- [WORK REQUEST]: Search the material for the string "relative" and copy each line where it occurs.

PROVIDED DATA Start Marker

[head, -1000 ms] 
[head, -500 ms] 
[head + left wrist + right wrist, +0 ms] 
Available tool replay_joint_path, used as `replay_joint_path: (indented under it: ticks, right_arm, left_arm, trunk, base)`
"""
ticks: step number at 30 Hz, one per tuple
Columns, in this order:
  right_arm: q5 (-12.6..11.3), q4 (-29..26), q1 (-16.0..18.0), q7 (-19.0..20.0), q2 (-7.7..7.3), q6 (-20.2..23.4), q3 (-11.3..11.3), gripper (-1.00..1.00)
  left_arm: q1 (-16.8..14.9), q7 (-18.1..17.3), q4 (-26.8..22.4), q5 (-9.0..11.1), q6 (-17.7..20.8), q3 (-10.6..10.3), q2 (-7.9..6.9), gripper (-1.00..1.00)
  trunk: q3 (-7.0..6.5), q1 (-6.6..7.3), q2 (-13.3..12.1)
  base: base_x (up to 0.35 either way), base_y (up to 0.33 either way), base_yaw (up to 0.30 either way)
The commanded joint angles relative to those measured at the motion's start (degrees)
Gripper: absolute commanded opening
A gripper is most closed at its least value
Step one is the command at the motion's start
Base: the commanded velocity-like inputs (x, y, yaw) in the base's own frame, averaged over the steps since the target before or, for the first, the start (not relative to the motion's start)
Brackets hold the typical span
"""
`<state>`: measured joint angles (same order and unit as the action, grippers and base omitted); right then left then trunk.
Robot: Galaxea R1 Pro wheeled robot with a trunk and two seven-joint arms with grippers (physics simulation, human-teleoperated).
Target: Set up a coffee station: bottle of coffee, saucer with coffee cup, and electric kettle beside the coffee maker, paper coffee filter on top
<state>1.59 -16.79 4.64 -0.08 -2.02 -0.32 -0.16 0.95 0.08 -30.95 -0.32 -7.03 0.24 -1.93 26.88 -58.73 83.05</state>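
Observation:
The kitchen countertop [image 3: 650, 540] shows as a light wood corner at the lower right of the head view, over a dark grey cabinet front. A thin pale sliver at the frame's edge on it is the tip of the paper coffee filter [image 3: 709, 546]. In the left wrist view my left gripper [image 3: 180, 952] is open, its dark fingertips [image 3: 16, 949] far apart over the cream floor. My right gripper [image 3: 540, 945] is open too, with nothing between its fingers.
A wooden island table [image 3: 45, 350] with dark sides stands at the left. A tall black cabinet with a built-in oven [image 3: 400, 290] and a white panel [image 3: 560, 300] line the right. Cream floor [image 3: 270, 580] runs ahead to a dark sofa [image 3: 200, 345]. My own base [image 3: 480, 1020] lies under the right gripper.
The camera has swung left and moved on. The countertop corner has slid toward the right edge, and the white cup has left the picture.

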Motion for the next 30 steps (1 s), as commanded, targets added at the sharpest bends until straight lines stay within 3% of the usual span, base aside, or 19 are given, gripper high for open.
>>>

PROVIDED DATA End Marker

- [WRITTEN ANSWER]:
The commanded joint angles relative to those measured at the motion's start (degrees)
Base: the commanded velocity-like inputs (x, y, yaw) in the base's own frame, averaged over the steps since the target before or, for the first, the start (not relative to the motion's start)

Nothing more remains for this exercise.